A robust and adaptive framework for interaction testing in quantitative traits between multiple genetic loci and exposure variables
Julian Hecker,Dmitry Prokopenko,Matthew Moll,Sanghun Lee,Wonji Kim,Dandi Qiao,Kirsten Voorhies,Woori Kim,Stijn Vansteelandt,Brian D Hobbs,Michael H Cho,Edwin K Silverman,Sharon M Lutz,Dawn L DeMeo,Scott T Weiss,Christoph Lange
DOI: https://doi.org/10.1371/journal.pgen.1010464
2022-11-16
Abstract:The identification and understanding of gene-environment interactions can provide insights into the pathways and mechanisms underlying complex diseases. However, testing for gene-environment interaction remains a challenge since a.) statistical power is often limited and b.) modeling of environmental effects is nontrivial and such model misspecifications can lead to false positive interaction findings. To address the lack of statistical power, recent methods aim to identify interactions on an aggregated level using, for example, polygenic risk scores. While this strategy can increase the power to detect interactions, identifying contributing genes and pathways is difficult based on these relatively global results. Here, we propose RITSS (Robust Interaction Testing using Sample Splitting), a gene-environment interaction testing framework for quantitative traits that is based on sample splitting and robust test statistics. RITSS can incorporate sets of genetic variants and/or multiple environmental factors. Based on the user's choice of statistical/machine learning approaches, a screening step selects and combines potential interactions into scores with improved interpretability. In the testing step, the application of robust statistics minimizes the susceptibility to main effect misspecifications.
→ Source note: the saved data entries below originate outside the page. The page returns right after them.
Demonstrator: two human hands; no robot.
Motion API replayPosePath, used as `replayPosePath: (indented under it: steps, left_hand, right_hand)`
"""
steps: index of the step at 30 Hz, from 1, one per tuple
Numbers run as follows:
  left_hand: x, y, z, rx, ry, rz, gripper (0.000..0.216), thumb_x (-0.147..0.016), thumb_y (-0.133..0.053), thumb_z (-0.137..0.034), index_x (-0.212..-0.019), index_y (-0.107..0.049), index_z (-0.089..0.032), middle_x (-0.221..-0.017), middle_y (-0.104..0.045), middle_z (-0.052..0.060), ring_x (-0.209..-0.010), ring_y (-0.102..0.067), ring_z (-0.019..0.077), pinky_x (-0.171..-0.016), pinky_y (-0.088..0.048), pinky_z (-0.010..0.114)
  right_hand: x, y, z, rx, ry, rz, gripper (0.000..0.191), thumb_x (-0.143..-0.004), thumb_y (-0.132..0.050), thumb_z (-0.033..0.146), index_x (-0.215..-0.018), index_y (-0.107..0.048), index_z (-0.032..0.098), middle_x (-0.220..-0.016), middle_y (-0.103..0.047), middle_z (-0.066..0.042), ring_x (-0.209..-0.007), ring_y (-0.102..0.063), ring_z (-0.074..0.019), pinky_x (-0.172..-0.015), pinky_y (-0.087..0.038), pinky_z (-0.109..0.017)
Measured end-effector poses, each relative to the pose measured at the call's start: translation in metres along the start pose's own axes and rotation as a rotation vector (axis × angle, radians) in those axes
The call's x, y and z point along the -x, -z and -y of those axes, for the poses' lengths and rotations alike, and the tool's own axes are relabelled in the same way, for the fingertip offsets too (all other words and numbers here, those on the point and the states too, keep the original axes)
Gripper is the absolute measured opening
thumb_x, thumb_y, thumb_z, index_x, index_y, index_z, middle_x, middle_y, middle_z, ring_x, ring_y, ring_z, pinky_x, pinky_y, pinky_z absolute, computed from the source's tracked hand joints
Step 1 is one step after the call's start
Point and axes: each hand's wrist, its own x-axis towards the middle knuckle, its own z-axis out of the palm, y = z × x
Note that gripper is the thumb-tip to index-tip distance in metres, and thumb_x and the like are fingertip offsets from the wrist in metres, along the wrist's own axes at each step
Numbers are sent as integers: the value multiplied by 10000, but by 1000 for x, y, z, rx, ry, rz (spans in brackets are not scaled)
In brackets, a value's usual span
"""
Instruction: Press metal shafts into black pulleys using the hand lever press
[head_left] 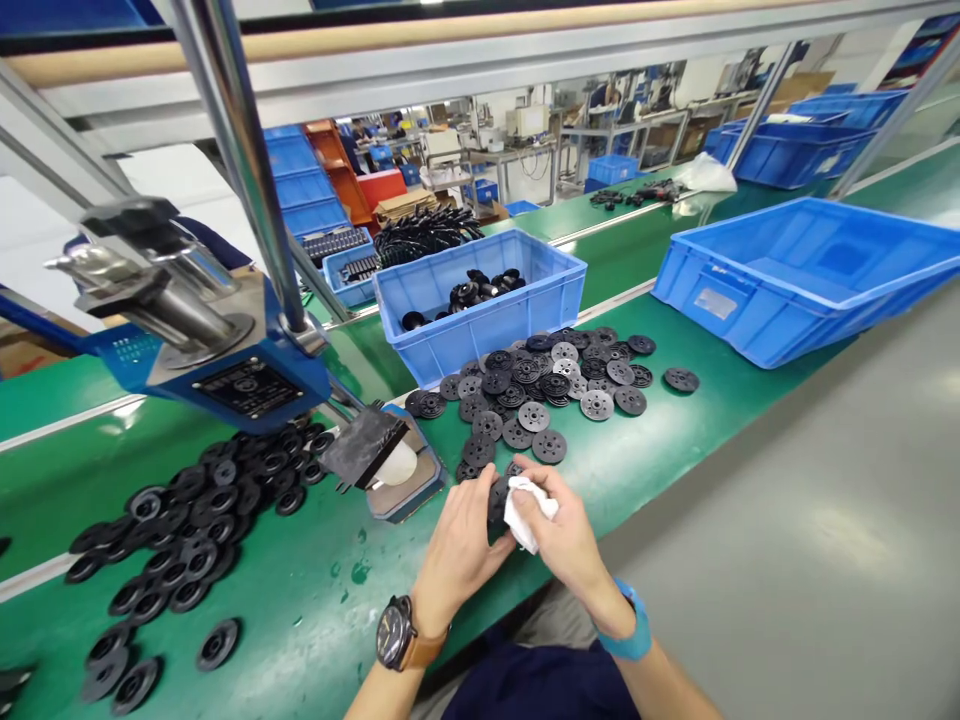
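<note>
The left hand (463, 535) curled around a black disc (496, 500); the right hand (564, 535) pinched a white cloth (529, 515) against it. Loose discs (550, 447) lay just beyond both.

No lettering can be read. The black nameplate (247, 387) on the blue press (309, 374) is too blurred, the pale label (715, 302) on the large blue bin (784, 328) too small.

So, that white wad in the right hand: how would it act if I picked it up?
The white wad is probably floppy: it bunches and creases in the right hand. Its thin-looking folds suggest it's light. Lacking a firm, round shape, it would likely slump, not roll.
</note>
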Motion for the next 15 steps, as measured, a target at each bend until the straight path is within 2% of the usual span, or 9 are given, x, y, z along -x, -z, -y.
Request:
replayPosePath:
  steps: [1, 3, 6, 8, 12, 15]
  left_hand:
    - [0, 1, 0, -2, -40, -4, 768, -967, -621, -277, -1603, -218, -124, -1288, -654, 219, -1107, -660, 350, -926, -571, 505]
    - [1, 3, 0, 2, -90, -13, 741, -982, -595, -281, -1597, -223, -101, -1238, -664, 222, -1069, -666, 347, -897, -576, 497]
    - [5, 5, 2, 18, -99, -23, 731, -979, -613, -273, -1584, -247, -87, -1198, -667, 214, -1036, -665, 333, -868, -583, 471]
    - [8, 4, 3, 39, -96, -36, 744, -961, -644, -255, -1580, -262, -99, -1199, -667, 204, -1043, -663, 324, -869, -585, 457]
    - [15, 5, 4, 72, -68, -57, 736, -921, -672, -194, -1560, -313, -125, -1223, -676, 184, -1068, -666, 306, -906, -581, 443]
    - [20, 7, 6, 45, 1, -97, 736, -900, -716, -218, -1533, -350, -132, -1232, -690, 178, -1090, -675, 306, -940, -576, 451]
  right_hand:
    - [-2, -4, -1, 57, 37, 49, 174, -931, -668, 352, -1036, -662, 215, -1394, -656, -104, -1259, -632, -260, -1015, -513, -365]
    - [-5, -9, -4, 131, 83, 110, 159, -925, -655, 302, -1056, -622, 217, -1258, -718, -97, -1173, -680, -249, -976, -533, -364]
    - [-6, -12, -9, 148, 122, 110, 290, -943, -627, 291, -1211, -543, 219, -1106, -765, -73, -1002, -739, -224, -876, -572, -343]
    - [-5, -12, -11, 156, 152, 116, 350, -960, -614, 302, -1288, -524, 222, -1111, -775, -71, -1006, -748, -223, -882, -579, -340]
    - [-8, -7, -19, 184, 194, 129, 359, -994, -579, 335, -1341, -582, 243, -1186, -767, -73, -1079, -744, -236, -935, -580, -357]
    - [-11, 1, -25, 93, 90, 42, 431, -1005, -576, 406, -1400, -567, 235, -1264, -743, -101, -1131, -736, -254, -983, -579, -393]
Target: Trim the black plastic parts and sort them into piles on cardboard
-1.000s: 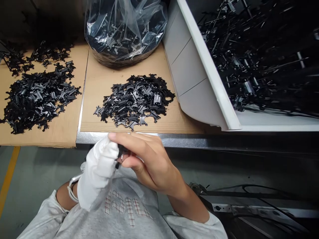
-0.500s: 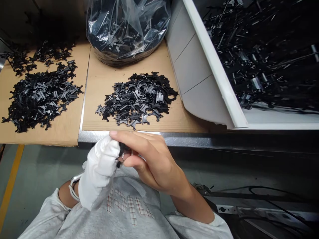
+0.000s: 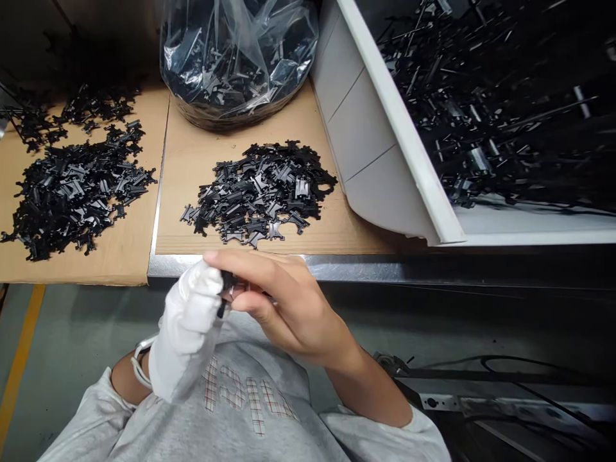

Using extensive simulation studies, we demonstrate that RITSS controls the type 1 error rate in a wide range of scenarios, and we show how the screening strategy influences statistical power. In an application to lung function phenotypes and human height in the UK Biobank, RITSS identified highly significant interactions based on subcomponents of genetic risk scores. While the contributing single variant interaction signals are weak, our results indicate interaction patterns that result in strong aggregated effects, providing potential insights into underlying gene-environment interaction mechanisms.